Eventually, Avgan snapped out of his dark mood and resumed the role of tamada at our makeshift supra. The effects of the bad white wine hit us the next morning as our livers pickled around the edges. Avgan's knock at 8 AM – with a bottle of beer to cure our hangover ills – didn't help. We wondered how this 63-year old – appropriately nicknamed “the wolf” – could feel so good after so many successive evenings of drinking.
I made a promise to himself. Next trip to Svaneti, I'm a Mormon on antibiotics.
Home to Mestia
There is no public transport between Ushguli and Mestia, so we hired a jeep. As a result, we were the public transport that day and four additional opportunistic local guys jumped in with us. Invoking God's protection, they crossed themselves; we began to wonder what we’d gotten ourselves into. Fortunately, our driver knew the area well and we stuck to the “no looking down” rule as our jeep veered toward the cliffside. To describe the paths that jeeps take through Svaneti as “roads” is generous. Comic relief came in the form of large inebriated men singing (shouting?) Svan songs. Ringing ears aside, the ride to Mestia was relatively uneventful and included only one curious stop to tighten the wheels on the jeep.

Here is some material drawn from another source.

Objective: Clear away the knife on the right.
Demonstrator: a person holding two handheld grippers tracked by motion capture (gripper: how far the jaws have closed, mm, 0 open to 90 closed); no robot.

Strangely enough, we ran into the same policemen on the street in Mestia. Again, all smiles as they asked us how our journey went. As we told others in Mestia about our trek and rattled off the names of the villages we’d visited, we received approving nods and invitations to go drink some more. We would graciously decline, but appreciated the warm invitation all the same. Apparently, we were beginning to be truly accepted in this unique place.
Organizing a Trek in Svaneti
- How to get there: See the post Svaneti: How and Why To Go
- Where to stay: The Svaneti Mountaineering Tourism Center (SMTC) can arrange home stays in Mestia and the surrounding villages. Their website [used to] feature a listing of families. We stayed with Jora Kaldani in Adishi and Ucha Margvelani in Iprari. Home stays are clean. Toilet facilities tend to be simple, usually meaning an outhouse in the garden. Ucha's house in Iprari (Kala) has a hot water shower, a welcome luxury after an exhausting hike. The agreed cost for accommodation and three meals is 35 Lari/person. You pay the families directly.
- Where to eat: You will never go hungry, but if you are lactose intolerant or a vegetarian, eating to your needs may be a challenge. The food at the village home stays is all fresh from their farms, meaning cows and pigs. There is lots of cheese, khachapuri, matsoni, chunks of meat, kubdari (meat stuffed bread) and potatoes. Vegetables are in short supply, except at meals in Mestia.
- Arranging a mountain guide: Unless you are an experienced mountaineer and can read old Soviet maps, we would recommend taking a mountain guide until SMTC is able to clearly mark all of the trails. Contact SMTC and they will find a guide for you. English speaking guides are also available. Cost: 50 Lari/day.